#### [WORK ORDER]
Transcribe the full listing, keeping every word as it stands.

#### [RECORDED DATA]
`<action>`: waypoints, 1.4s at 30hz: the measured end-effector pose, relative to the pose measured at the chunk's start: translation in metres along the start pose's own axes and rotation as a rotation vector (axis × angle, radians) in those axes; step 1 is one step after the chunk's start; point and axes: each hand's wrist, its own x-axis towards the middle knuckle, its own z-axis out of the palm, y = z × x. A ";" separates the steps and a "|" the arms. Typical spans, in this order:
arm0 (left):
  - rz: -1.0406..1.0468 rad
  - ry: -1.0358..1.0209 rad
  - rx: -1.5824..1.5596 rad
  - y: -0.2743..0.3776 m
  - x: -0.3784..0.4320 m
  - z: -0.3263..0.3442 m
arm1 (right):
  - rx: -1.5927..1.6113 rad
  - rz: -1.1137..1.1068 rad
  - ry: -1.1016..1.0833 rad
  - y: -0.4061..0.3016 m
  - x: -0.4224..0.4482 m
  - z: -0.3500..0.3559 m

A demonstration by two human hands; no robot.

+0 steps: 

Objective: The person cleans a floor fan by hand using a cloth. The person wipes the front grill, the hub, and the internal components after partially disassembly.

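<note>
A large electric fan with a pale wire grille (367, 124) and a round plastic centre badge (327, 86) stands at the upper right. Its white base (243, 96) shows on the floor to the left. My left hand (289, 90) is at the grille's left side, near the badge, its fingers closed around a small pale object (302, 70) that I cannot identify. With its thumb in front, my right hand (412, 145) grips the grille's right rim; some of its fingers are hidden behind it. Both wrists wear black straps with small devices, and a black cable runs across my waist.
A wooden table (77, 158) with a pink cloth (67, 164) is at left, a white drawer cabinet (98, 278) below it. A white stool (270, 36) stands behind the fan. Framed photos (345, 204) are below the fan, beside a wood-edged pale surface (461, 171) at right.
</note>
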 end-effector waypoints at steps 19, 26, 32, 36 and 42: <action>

#### [SOLUTION TO THIS PROBLEM]
`<action>`: waypoints, 1.4s at 30hz: the measured end-effector pose, relative to the pose measured at the chunk's start: translation in metres along the start pose's own axes and rotation as a rotation vector (axis × angle, radians) in those axes; step 1 is one step after the chunk's start; point and axes: each hand's wrist, its own x-axis towards the middle knuckle, its own z-axis out of the palm, y = z × x. A ";" separates the steps and a "|" the arms. Typical spans, in this order:
arm0 (left):
  - rz: -1.0406..1.0468 rad
  - ry: -1.0358..1.0209 rad
  - rx: -1.5824..1.5596 rad
  - y: -0.2743..0.3776 m
  - x: -0.3784..0.4320 m
  - z: -0.3263..0.3442 m
arm1 (right):
  - rx: -1.5927..1.6113 rad
  - rz: -1.1137..1.1068 rad
  - ry: -1.1016..1.0833 rad
  - y: -0.4061..0.3016 m
  - x: -0.4224..0.4482 m
  - z: -0.3500..0.3559 m

A demonstration by two human hands; no robot.

+0 steps: 

Objective: The person cleans a floor fan by hand using a cloth. The person wipes the front grill, the hub, and the internal components after partially disassembly.

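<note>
A large electric fan with a pale wire grille (367, 124) and a round plastic centre badge (327, 86) stands at the upper right. Its white base (243, 96) shows on the floor to the left. My left hand (289, 90) is at the grille's left side, near the badge, its fingers closed around a small pale object (302, 70) that I cannot identify. With its thumb in front, my right hand (412, 145) grips the grille's right rim; some of its fingers are hidden behind it. Both wrists wear black straps with small devices, and a black cable runs across my waist.
A wooden table (77, 158) with a pink cloth (67, 164) is at left, a white drawer cabinet (98, 278) below it. A white stool (270, 36) stands behind the fan. Framed photos (345, 204) are below the fan, beside a wood-edged pale surface (461, 171) at right.
</note>
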 end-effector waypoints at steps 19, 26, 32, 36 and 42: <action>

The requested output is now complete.